* _About this task_
Beginning at the first line of the data, print each line exactly, stopping after the line that contains "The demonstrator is".
☆ ☆ ☆ ☆ ☆ ☆ ☆
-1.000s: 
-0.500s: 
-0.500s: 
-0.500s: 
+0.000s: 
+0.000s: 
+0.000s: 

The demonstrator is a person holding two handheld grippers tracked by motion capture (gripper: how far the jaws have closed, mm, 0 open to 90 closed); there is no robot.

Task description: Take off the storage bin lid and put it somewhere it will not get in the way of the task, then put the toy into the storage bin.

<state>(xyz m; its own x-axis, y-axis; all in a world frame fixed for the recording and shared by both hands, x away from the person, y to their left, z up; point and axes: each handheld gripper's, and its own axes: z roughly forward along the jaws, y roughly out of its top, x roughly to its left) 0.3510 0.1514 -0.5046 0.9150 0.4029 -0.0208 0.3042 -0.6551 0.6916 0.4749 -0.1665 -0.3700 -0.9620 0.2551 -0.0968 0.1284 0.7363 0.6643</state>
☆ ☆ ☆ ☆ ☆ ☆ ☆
* _Response box_
-1.000s: 
-0.500s: 
-0.500s: 
-0.500s: 
+0.000s: 
+0.000s: 
+0.000s: 

The demonstrator is a person holding two handheld grippers tracked by motion capture (gripper: how far the jaws have closed, mm, 0 open to 90 closed); there is no robot.

This brings the exercise to completion.